Hayah Healthcare, a private medical diagnostic and imaging center, specializes in providing radiology services to patients. The center offers various imaging techniques, including ultrasound, X-ray, MRI, CT scans, and more. Committed to excellence, Hayah Healthcare recognized the importance of improving energy efficiency and reducing operational expenditures.
Hayah Healthcare sought to enhance its energy performance and provide better services to an increasing number of patients. To achieve this, the center applied for a $614,035 (EGP 18,937,763) loan from Egypt GVC through QNB ALAHLI to invest in new, energy-efficient MRI equipment from Philips Healthcare. This MRI Scanner, represented a significant step towards improving diagnostic capabilities and operational efficiency.

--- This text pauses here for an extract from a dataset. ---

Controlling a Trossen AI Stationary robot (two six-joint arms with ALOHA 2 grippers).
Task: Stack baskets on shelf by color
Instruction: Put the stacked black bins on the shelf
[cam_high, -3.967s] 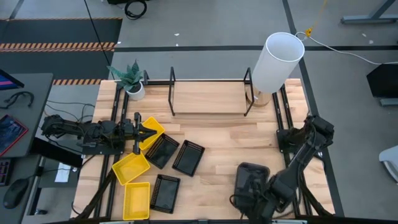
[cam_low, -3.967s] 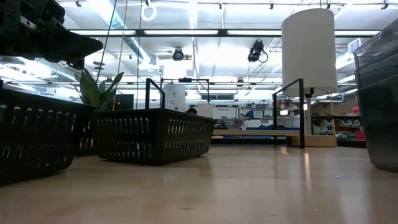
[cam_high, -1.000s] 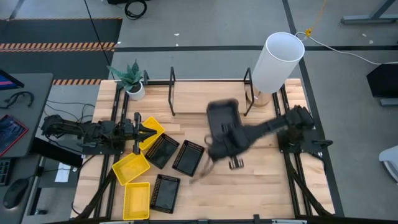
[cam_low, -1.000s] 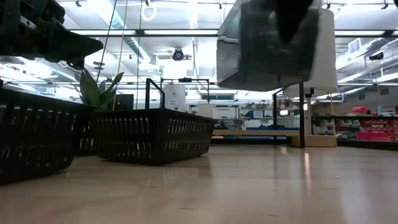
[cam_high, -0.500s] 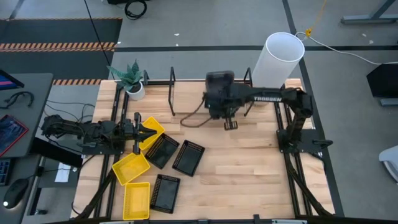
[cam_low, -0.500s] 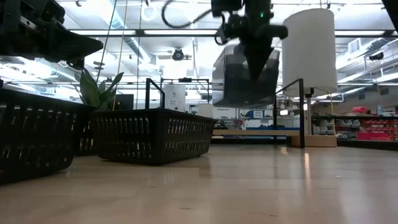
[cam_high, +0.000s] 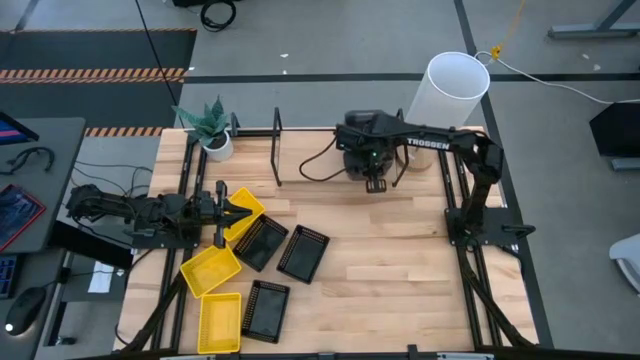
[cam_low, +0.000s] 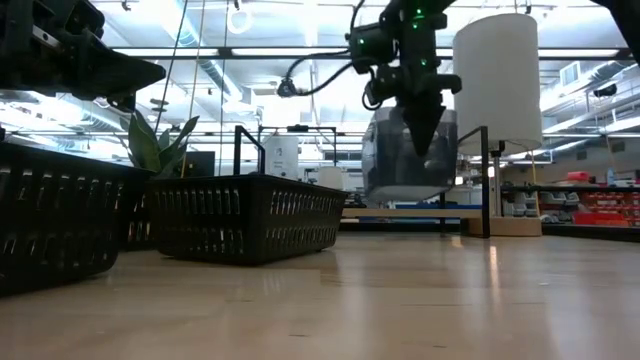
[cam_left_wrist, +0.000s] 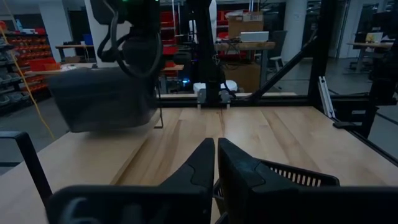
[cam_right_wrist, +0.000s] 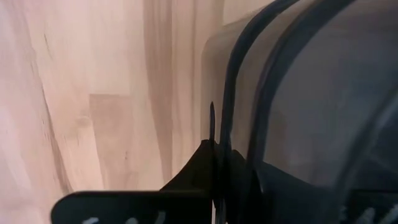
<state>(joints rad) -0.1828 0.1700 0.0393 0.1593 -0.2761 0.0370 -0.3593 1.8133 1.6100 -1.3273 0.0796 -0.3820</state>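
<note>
While my right arm reaches across the far side of the pale wooden table (cam_high: 400, 260), my right gripper (cam_high: 374, 172) is clamped on the rim of a large dark grey plastic basket with rounded corners (cam_high: 362, 143), holding it in the air above the low black metal-rod shelf (cam_high: 277, 150). In the low view the basket (cam_low: 405, 155) hangs tilted, clear of the tabletop, just beside the tall white cylinder (cam_low: 496, 75). My right wrist camera shows both dark fingers (cam_right_wrist: 214, 168) pinched together over the basket's edge (cam_right_wrist: 298, 112). White lettering on my right forearm reads "TROSSEN" (cam_high: 421, 143); I can read no other writing.

My left gripper (cam_high: 238, 210) waits at the left side of the table, its fingers (cam_left_wrist: 214, 165) pressed together with nothing between them, over one bright yellow plastic basket (cam_high: 243, 212). Two more yellow baskets (cam_high: 210, 270) (cam_high: 219, 322) lie nearer the front edge, and three black mesh-sided baskets (cam_high: 261, 243) (cam_high: 303, 252) (cam_high: 267, 310) sit beside them on the tabletop. A small potted plant (cam_high: 210, 128) stands at the shelf's left end.
</note>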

The sub-project met all the requirements of the Egypt GVC Facility and aligned perfectly with the facility requirements. Hayah Healthcare applied for a EGP 3,000,000 ($97,272) loan, which was fully eligible for financing under the program. Furthermore, the center qualified for a 10% incentive, amounting to EGP 300,000 ($9,727).

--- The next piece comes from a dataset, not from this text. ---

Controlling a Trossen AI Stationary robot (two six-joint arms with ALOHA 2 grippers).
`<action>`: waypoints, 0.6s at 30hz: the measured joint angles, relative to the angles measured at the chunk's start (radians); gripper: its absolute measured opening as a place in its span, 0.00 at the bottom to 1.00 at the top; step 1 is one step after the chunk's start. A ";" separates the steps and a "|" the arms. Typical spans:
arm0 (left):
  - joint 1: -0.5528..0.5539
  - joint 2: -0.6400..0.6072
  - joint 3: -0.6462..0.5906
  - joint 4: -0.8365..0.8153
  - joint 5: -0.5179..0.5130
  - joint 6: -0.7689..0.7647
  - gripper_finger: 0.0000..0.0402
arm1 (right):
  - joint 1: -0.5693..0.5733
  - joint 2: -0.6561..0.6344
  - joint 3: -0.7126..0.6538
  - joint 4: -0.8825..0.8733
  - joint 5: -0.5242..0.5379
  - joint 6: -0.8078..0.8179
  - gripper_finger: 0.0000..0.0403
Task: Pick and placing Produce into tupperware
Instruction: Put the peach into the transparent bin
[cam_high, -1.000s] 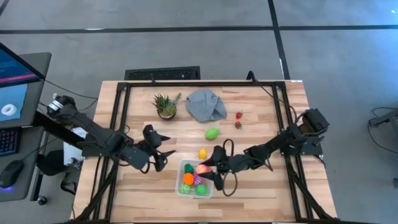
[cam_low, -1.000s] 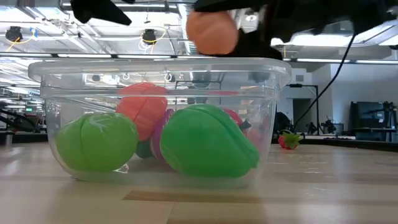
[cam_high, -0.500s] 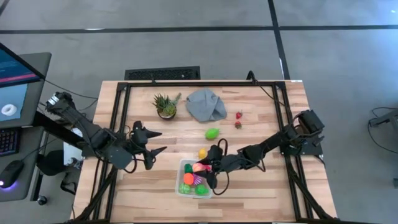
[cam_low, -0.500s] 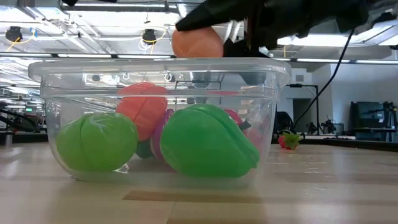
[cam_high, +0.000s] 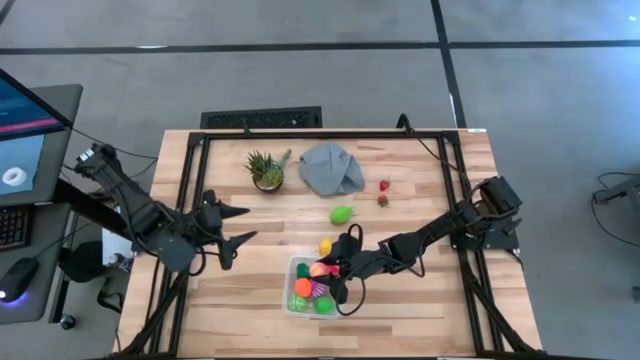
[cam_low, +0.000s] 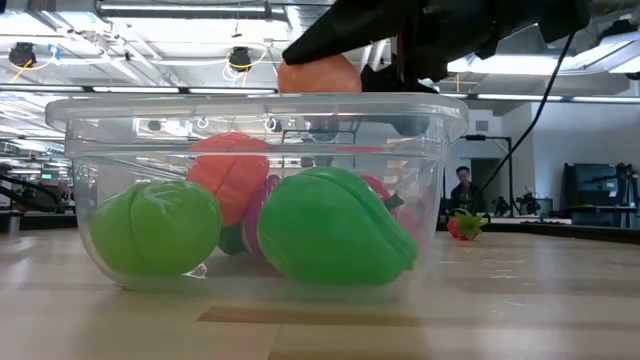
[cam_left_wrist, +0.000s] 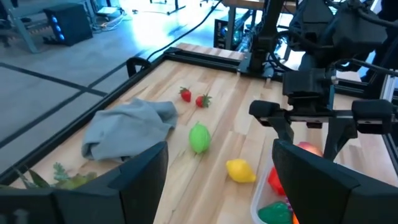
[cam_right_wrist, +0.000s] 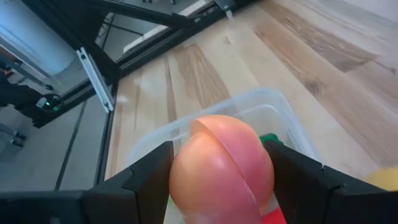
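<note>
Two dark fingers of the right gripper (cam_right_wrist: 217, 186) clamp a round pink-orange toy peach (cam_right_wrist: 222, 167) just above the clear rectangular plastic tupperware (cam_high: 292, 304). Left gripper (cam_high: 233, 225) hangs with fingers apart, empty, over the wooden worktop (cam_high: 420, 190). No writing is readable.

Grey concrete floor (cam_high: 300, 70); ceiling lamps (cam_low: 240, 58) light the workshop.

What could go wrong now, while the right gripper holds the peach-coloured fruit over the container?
1. The tupperware already holds several pieces, among them a large green one. The peach-coloured fruit, if released from above the rim, may bounce off them and out.
2. The right gripper hangs close over the rim; going lower, it could knock or push the light container.
3. The fruit is round and smooth, so it may slip from the fingers too early.
</note>
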 joint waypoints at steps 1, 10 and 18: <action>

The installation of the new energy-efficient MRI equipment brought Hayah Healthcare a number of advantages. Not only did it significantly improve energy efficiency, resulting in 35% energy savings, but it also reduced greenhouse gas emissions by 47 tCO2eq/year, considering the carbon footprint associated with the reduced helium blow-off.
Financially, the investment led to an annual profit increase of $232,631, achieving a payback period of just 2.5 years. Furthermore, the sub-project had a positive social impact, creating 5 male and 10 female job opportunities, contributing to local employment.
The Egypt GVC team evaluated the technical and financial feasibility of the project and provided advice on the best available technologies to enable the company to enhance energy efficiency and profitability.
Egypt Green Value Chain Financing Facility was developed by the European Bank for Reconstruction and Development (EBRD) and is financially supported by the Green Climate Fund (GCF), the European Union (EU) and the EBRD Shareholder Special Fund (SSF). The Sub-borrowers receive an investment incentive for successful project implementation, provided by a grant from the EU.